• Task description:
Lines to return, exactly: from the line with "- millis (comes" to the line with "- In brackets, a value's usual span" in the entries below, both included.

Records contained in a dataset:
↓
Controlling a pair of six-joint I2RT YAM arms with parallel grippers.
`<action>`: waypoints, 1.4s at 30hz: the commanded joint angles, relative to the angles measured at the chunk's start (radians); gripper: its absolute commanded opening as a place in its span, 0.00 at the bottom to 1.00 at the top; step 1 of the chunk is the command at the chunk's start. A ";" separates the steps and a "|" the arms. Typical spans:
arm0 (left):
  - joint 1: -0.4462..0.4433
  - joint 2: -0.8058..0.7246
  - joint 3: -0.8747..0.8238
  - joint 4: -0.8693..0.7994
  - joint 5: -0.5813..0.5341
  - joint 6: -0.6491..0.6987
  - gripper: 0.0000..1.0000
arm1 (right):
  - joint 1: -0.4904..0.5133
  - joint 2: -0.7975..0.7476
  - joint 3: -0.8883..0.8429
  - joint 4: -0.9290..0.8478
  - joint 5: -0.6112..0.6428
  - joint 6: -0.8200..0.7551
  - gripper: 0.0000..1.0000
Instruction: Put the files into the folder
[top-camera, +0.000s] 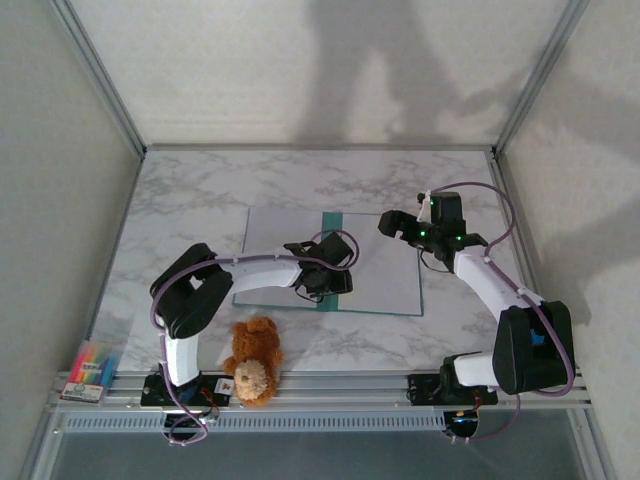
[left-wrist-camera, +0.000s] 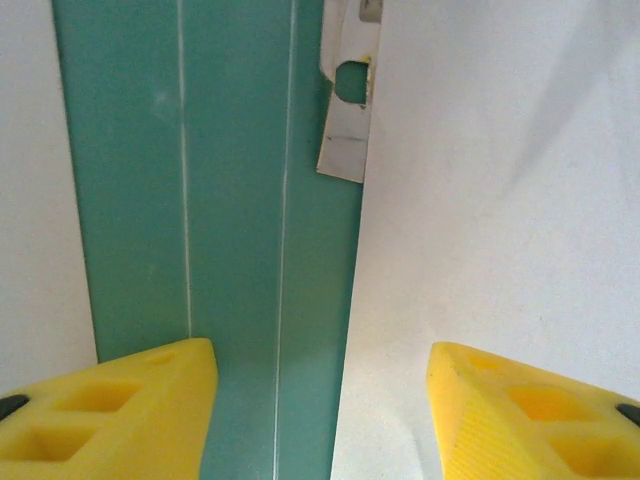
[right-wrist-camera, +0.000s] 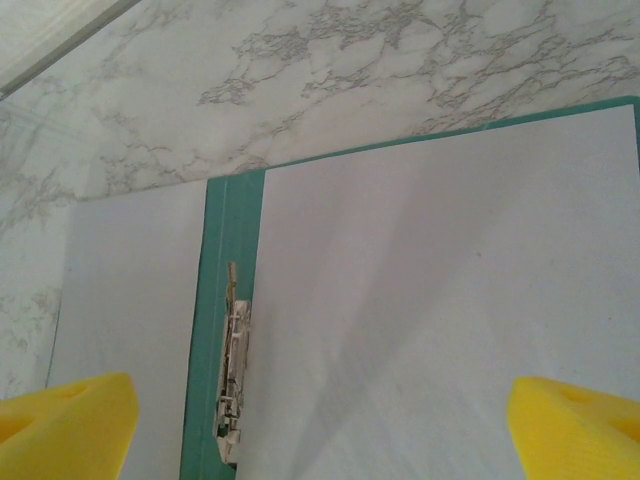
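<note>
Two sets of fingers stood open, gripping nothing: the left fingers (left-wrist-camera: 320, 400) were poised over the teal spine (left-wrist-camera: 240, 200) of the thin teal-green folder (top-camera: 265, 245), which lay open on the white-grey marble surface (top-camera: 190, 190). The right fingers (right-wrist-camera: 320, 420) hovered above the plain white paper sheets (top-camera: 385, 275) on its right half.

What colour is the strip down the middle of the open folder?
Teal green. The spine strip shows best in the left wrist view.
</note>
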 joint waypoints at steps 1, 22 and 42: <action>-0.016 -0.019 -0.001 0.016 0.020 -0.053 0.59 | -0.005 -0.008 -0.010 0.003 0.005 0.003 0.95; 0.192 -0.069 0.171 0.085 -0.044 0.375 0.71 | -0.004 -0.030 -0.059 0.076 -0.004 0.021 0.95; 0.323 0.275 0.434 0.196 0.297 0.561 0.79 | -0.004 -0.002 -0.086 0.136 -0.037 0.029 0.95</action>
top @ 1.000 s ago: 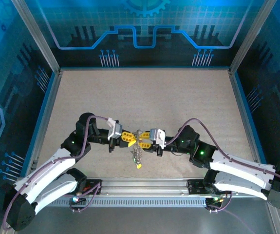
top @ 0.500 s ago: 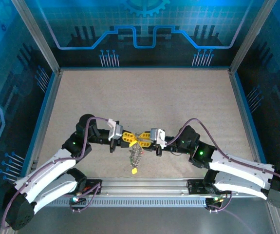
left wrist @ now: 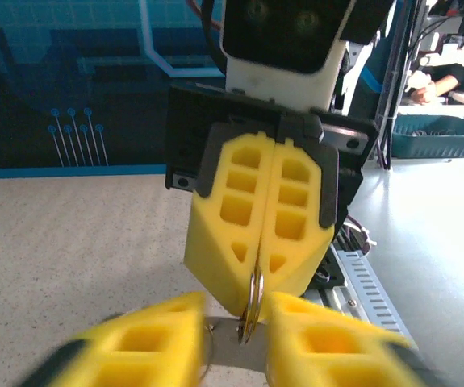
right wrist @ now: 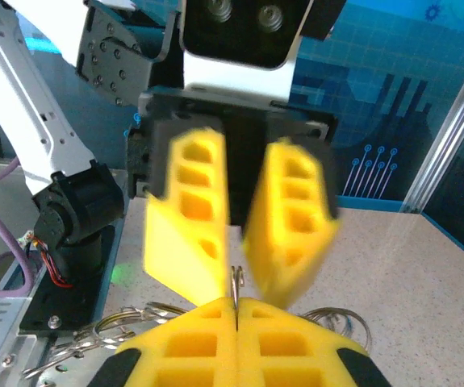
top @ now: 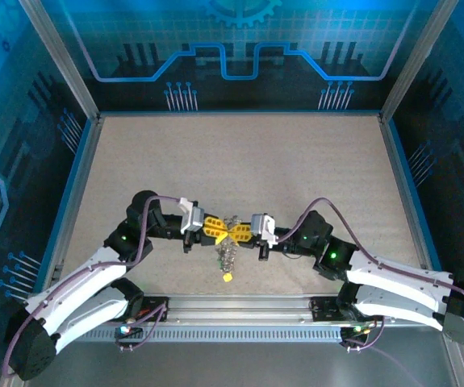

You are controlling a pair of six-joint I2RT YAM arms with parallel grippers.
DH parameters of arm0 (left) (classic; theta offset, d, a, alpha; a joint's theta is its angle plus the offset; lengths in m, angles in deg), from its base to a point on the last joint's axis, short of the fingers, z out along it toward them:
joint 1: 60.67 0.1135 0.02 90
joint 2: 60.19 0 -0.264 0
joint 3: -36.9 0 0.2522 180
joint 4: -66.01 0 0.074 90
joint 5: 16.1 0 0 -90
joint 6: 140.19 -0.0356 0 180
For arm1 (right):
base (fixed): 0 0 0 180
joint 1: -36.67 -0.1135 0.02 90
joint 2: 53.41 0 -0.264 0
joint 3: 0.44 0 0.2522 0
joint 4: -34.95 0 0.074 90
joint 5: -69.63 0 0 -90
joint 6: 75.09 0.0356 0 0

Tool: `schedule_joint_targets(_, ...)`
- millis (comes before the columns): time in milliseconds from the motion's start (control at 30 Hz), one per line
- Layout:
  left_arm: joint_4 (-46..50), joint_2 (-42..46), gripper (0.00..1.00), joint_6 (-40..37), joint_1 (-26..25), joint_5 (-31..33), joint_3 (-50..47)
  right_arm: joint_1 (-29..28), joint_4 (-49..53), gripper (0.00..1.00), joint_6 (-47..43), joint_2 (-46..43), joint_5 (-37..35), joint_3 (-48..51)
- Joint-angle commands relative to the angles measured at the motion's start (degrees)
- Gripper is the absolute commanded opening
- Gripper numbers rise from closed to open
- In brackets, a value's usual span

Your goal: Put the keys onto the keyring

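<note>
My right claw (right wrist: 236, 313) is clamped shut on the keyring (left wrist: 252, 313), gripping it edge-on. My left claw (right wrist: 238, 280) faces it, spread open either side of the ring. The keys (top: 227, 260) hang beneath, near the bench's (top: 296, 161) front edge.

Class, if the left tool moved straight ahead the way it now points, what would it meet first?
Most likely the thin silver metal ring pinched in the right tool, directly ahead between its own fingers.

Shows the right gripper (right wrist: 236, 316) at 6 o'clock, fingers pressed together, pinching the keyring (right wrist: 235, 284) edge-on. Faces the left gripper (right wrist: 244, 272) at 12 o'clock, blurred, fingers parted. Catches wire loops (right wrist: 131, 321) on the counter (right wrist: 425, 258) at 8 o'clock.
</note>
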Motion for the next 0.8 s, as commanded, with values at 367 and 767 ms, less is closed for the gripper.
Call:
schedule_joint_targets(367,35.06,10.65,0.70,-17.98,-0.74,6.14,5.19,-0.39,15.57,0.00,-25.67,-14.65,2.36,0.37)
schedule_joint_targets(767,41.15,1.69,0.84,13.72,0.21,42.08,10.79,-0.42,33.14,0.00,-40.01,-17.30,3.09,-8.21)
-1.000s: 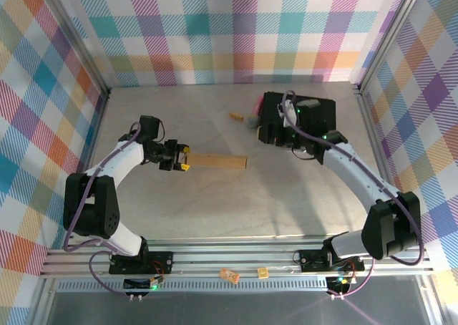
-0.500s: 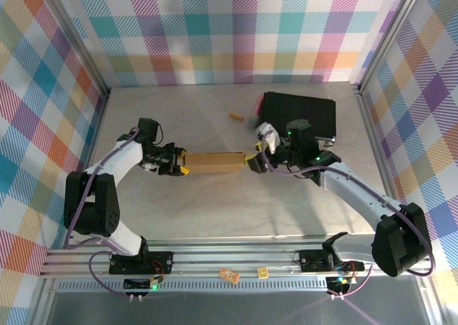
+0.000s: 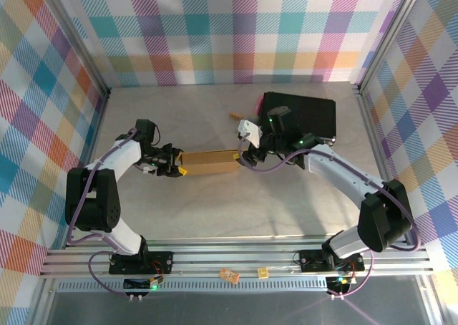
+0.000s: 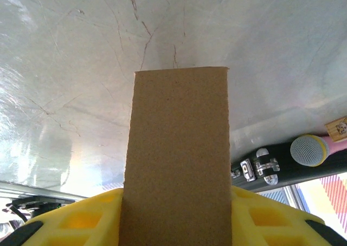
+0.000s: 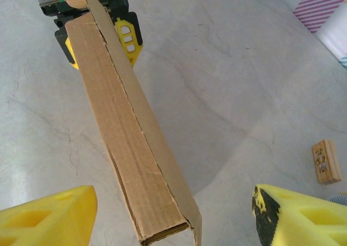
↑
• Output of the exercise:
- millis (comes before the columns): time in milliseconds from the motion's start (control at 30 Hz), one per line
- Layout:
  left_arm: joint_4 (-46..50), joint_2 (-42..46), gripper (0.00..1.00), joint_6 (-40..37), joint_1 (-26..25), joint_5 (-31..33), joint_3 (-50..47)
  right_arm: joint_1 (-29..28), joint_4 (-49..53), gripper (0.00..1.00), joint_6 (-47..43), joint_2 (-46..43), joint_5 (-37..35), joint_3 (-48..51)
- Joint-angle commands relative to the angles measured at the motion's start (degrees)
- Gripper is the absolute commanded opening
- Gripper numbers rise from closed to open
- In brackets, a value's usual span

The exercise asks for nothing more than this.